Look below for lines that hold the string "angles" and copy each one.

Available data:
Content starts
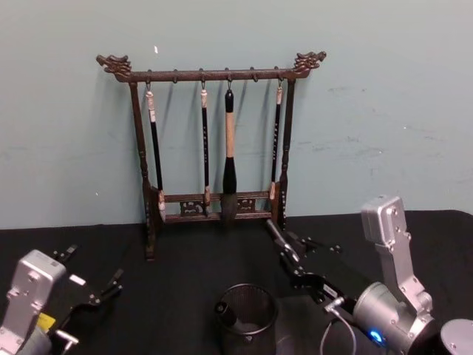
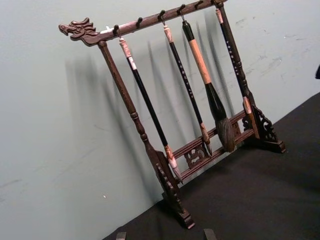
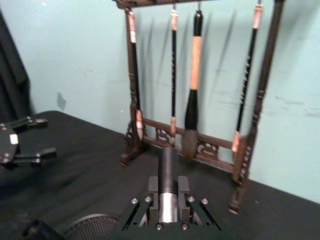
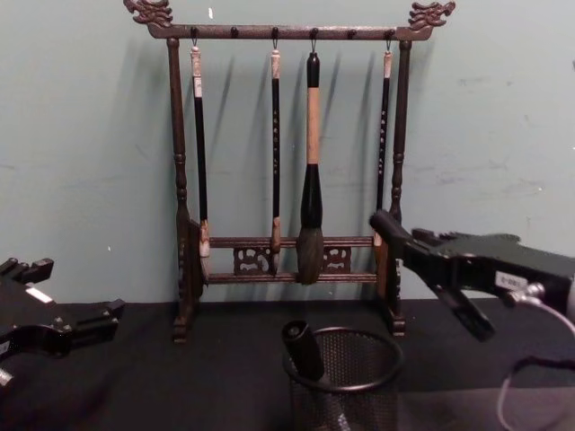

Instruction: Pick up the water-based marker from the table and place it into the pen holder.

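Observation:
The water-based marker [image 3: 168, 165], dark with a grey lower part, is clamped in my right gripper [image 3: 167, 192], which is shut on it. In the head view this gripper [image 1: 292, 259] hovers above the table, right of and behind the pen holder [image 1: 250, 290], with the marker [image 1: 278, 235] pointing toward the rack. The chest view shows the marker's tip [image 4: 386, 223] higher than the black mesh holder's rim [image 4: 359, 334]. A black pen [image 4: 301, 348] leans inside the holder. My left gripper [image 1: 103, 292] rests open and empty at the left.
A tall dark wooden rack [image 1: 214, 74] hung with calligraphy brushes stands against the pale wall behind the holder. Black cloth [image 1: 185, 266] covers the table. The right arm's cable [image 4: 521, 368] hangs at the right.

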Tool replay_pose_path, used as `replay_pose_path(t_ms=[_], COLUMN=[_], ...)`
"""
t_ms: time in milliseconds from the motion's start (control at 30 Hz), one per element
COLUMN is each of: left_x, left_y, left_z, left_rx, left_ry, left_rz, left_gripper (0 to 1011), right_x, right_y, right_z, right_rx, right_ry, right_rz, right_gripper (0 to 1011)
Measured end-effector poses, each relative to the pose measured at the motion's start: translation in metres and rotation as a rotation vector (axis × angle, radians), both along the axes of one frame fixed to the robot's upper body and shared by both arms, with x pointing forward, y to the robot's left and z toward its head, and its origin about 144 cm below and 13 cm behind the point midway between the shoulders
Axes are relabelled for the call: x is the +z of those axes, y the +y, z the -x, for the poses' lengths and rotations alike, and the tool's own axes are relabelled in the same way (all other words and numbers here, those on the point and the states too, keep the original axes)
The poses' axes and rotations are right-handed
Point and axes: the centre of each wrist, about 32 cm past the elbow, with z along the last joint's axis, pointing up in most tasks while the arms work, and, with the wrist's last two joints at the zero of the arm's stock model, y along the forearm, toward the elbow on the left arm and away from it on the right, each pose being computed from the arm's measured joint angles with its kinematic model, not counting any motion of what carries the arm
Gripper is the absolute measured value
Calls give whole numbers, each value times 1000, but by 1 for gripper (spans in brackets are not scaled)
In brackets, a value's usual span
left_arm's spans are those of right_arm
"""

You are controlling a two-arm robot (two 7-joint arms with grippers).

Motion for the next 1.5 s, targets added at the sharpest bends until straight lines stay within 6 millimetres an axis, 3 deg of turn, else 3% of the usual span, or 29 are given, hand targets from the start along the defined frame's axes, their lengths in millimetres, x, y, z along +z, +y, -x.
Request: replay_pose_path(t_ms=[633, 1500], left_x=[0, 0], left_y=[0, 0], left_z=[0, 0], left_rx=[0, 0], left_ry=[0, 0], left_rz=[0, 0], left_gripper=[1001, 1001], right_x=[0, -9], right_y=[31, 46], right_z=[-19, -26], right_rx=[154, 210], right_ry=[-1, 20], right_rz=[-37, -20], right_gripper=[227, 227])
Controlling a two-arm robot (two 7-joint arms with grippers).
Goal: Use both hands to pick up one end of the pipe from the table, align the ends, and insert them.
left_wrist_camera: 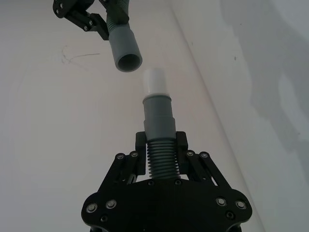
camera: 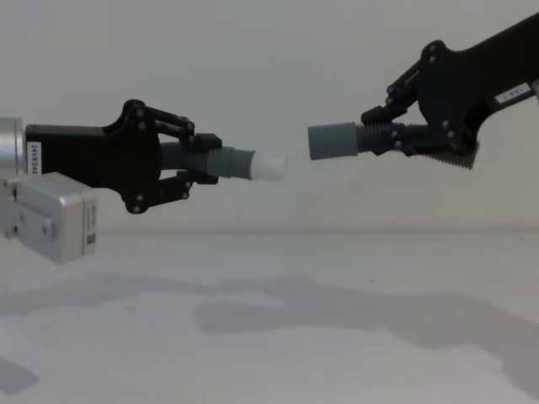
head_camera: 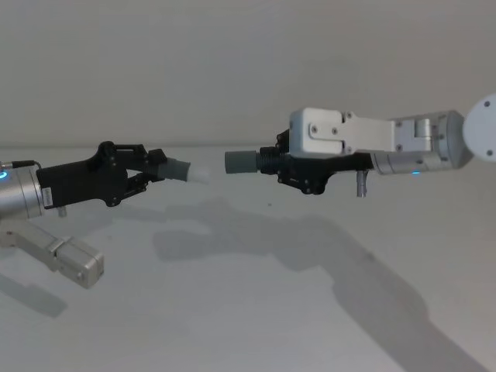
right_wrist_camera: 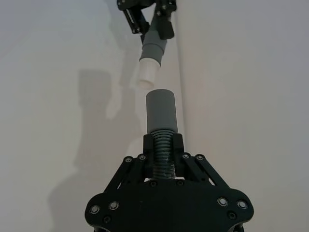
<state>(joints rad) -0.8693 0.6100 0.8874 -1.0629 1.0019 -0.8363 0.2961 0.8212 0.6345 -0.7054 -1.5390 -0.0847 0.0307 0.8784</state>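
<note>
Both pieces of the pipe were already lifted off the desk (camera: 269,337) and held in the air, facing each other. The left pincer (head_camera: 147,172) was pinching the shorter piece (camera: 221,163) on its ribbed middle, so that the white tip (camera: 269,167) pointed toward the right side. The right pincer (head_camera: 288,164) was pinching the longer piece (camera: 354,139) on its ribs too, with the open collar (head_camera: 240,161) pointing toward the left. The two ends were near but not touching; a small gap was between them.

The step in hand was, in my judgement, the aligning before the insertion. In the chest view the collar stood a little higher than the white tip, and in the left wrist view the mouth of the collar (left_wrist_camera: 128,62) lay to one side of the tip (left_wrist_camera: 155,80) and was turned at an angle. So to do it well, the two axes should first come on one line: either the right arm goes down a little or the left arm goes up, and the tilt is corrected. Only after this should the pieces be pushed together, slowly and straight. If the push begins while the tip is off-centre, it may hit the rim of the collar and the piece may slip or twist in the fingers.

Around them there was only the white desk with the shadows of the arms and the plain wall (head_camera: 232,62) behind. Nothing stood between the two ends.
</note>
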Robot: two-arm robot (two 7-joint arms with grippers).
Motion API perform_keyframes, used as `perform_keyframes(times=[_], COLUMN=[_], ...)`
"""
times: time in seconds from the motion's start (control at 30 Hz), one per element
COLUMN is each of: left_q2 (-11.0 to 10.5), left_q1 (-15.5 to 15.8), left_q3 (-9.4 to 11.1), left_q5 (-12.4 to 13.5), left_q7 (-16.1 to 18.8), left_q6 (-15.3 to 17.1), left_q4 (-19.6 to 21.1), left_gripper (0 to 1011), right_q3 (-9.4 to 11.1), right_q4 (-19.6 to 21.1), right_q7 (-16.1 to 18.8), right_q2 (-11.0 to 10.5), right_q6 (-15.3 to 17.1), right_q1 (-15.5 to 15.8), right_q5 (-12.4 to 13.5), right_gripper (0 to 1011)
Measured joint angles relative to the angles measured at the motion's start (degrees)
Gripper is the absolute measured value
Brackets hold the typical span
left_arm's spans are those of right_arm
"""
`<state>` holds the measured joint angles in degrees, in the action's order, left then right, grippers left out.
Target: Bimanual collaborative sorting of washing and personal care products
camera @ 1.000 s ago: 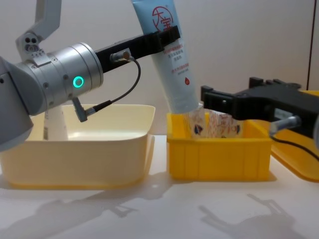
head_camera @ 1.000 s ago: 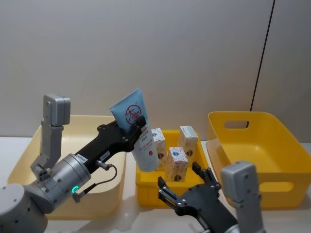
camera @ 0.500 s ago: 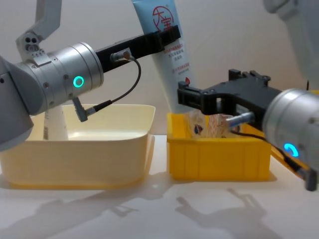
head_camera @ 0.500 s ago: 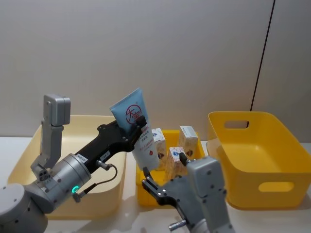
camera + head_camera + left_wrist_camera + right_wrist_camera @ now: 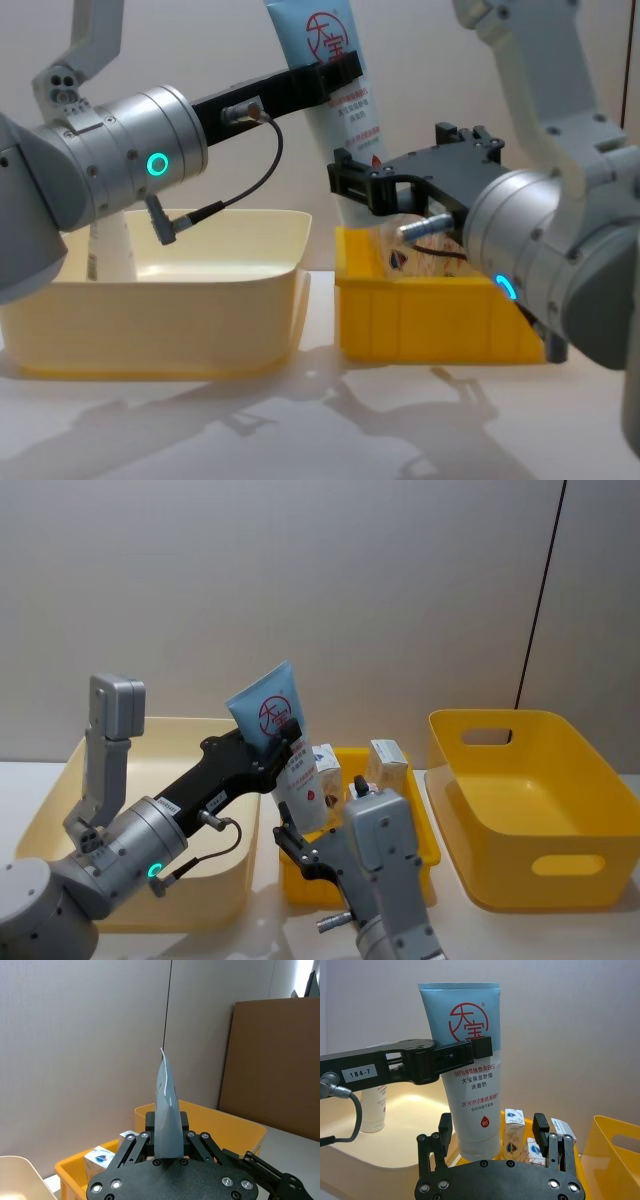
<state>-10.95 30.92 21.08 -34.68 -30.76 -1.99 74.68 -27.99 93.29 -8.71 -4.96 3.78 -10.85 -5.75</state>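
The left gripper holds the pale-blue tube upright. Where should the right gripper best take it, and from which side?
Probably the free lower body of the pale-blue tube, below the left gripper clamped across its upper half. The open right gripper faces its printed front, so come straight from there.

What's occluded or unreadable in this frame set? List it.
- Head view: the right arm covers the middle bin's front, so how many cartons it holds is unknown.
- Chest view: the right gripper, open, hides the tube's lower end; contact cannot be told.
- Left wrist view: the tube is edge-on in the left gripper; label unreadable.
- Chest view: the left arm hides most of a white bottle in the cream bin.
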Motion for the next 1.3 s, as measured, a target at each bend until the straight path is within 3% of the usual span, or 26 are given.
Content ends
Task solution:
Point and axes: the centre of each wrist, about 32 cm past the elbow, with z along the last joint's axis, pointing up in most tasks while the arms work, and, with the wrist's last two joints at the zero of the arm's stock model, y along the forearm, toward the elbow on the left arm and away from it on the right, each pose being computed from the arm's measured joint angles with its kinematic model, not counting any motion of what carries the arm
Measured joint angles relative to the angles measured at the motion's start (degrees)
`<state>` holds the measured joint angles in degrees, in the action's order, left then right, grippers left out.

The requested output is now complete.